ItemValuePeriod / context
Revenue from operationsRs 4,334.79 croreQ4 CY2025
Net profit (PAT)Rs 260 croreQ4 CY2025 (PTI)
EBITDARs 639.26 croreQ4 CY2025
Sales volume237.1 million casesQ4 CY2025
Net realisation per caseRs 177.3Q4 CY2025
Revenue from operations (adj. for excise, GST)Rs 22,225.58 croreFY25
PATRs 3,062.04 croreCY2025
Final dividend (recommended)Rs 0.50 per shareSubject to approval
Last earnings date (as listed)3 Feb 2026Q4 FY25-26
Upcoming earnings date (as listed)27 Apr 2026Q1 FY25-26

Market impact: what investors are watching

The day’s price decline, despite higher profit, highlights that investors are tracking the quality of growth. The reported EBITDA margin contraction in Q4 suggests costs rose faster than operating profit in the quarter even as volumes improved.

Separately, the data provided also lists VBL at Rs 490.45 with market capitalisation of Rs 165,874 crore, EPS of 0.74 and revenue of Rs 4,204 (with 13.98% year-on-year revenue growth) as on April 24, 2026 (16:01). It also lists net profit of Rs 262 and net profit growth of 33.74% in the same snapshot table.

Conclusion

Varun Beverages’ Q4 CY2025 results showed double-digit revenue growth and higher profit, supported by a rebound in India volumes and continued international expansion, even as margins softened. The company has also recommended a final dividend of Rs 0.50 per share, subject to shareholder approval. Separately listed market data points to an upcoming earnings date of April 27, 2026, which will be the next scheduled update for investors tracking near-term performance.

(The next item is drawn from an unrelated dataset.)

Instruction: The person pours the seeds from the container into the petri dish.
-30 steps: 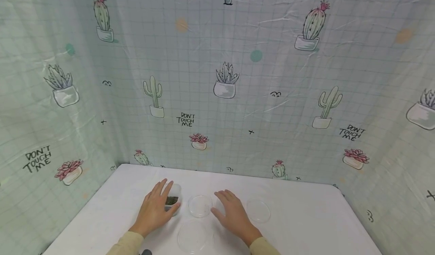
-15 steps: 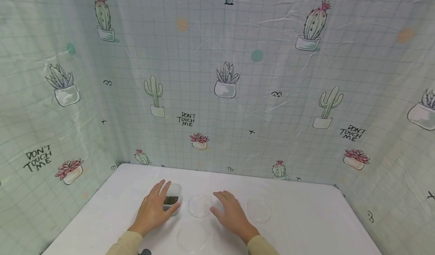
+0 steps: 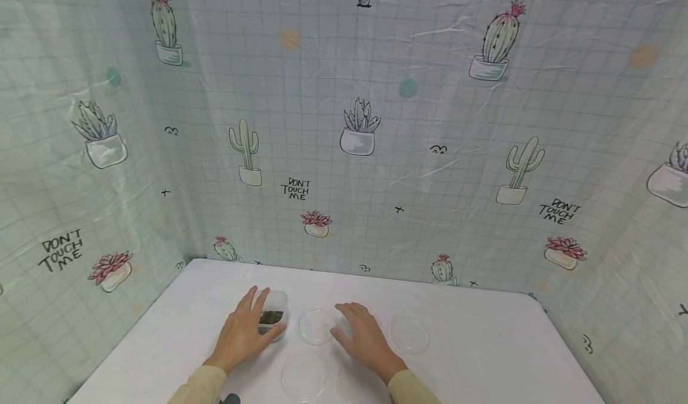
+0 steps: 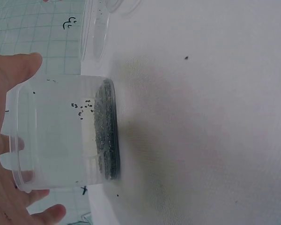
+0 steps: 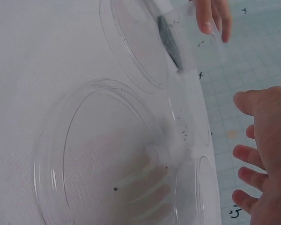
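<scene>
A clear plastic tub [image 4: 61, 131] stands upright on the white table, a layer of dark granular material [image 4: 106, 133] in its bottom. My left hand [image 3: 242, 332] is spread beside its rim, thumb on the near side and the other fingers behind, loosely extended. To the right, my right hand [image 3: 368, 341] hovers palm-down with relaxed, parted fingers and holds nothing. Several clear round shallow dishes, like petri dishes, lie around it: a small dish [image 3: 317, 326] between the hands, a larger dish [image 3: 304, 375] nearer me, and another dish [image 3: 409, 333] right of the hand.
Dark specks [image 4: 186, 57] dot the white table [image 3: 484, 344], and a few grains cling inside the tub wall. Behind the table hangs a gridded curtain [image 3: 322, 93] with cactus drawings, continuing along both sides. A dark round object [image 3: 231, 399] shows beside the left sleeve.
Both hands keep nearly the same place; the right hand has shifted very slightly left. Tub and dishes stay where they were.
</scene>
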`<action>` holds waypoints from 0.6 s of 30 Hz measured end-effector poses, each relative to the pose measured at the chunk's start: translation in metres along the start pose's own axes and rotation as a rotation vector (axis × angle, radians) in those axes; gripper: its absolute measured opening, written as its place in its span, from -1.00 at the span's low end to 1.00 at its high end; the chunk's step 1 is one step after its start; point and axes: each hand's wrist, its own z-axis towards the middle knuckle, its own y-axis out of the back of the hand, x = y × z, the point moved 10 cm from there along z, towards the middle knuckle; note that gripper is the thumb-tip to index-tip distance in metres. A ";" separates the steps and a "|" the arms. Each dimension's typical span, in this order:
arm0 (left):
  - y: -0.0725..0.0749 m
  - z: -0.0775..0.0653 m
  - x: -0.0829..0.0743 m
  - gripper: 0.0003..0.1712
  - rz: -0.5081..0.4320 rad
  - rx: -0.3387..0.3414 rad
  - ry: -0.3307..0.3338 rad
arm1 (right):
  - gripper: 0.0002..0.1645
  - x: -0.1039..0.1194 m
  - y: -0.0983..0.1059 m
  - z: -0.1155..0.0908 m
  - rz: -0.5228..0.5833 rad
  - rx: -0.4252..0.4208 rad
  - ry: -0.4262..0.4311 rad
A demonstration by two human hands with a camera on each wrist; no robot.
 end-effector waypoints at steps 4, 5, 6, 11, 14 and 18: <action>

Frequently Asked Questions

PTI reported consolidated net profit of Rs 260 crore for the December quarter of 2025; another market report put the figure at Rs 251.78 crore.
Revenue from operations increased 13.54% year-on-year to Rs 4,334.79 crore in Q4 CY2025, from Rs 3,817.61 crore a year earlier.
Consolidated sales volume rose 10.2% to 237.1 million cases, with India volumes up 10.5% and international market volumes up 10%.
Yes. The board recommended a final dividend of Rs 0.50 per equity share of face value Rs 2, subject to shareholder approval.
The provided data lists the upcoming earnings date as April 27, 2026 (Q1 FY25-26).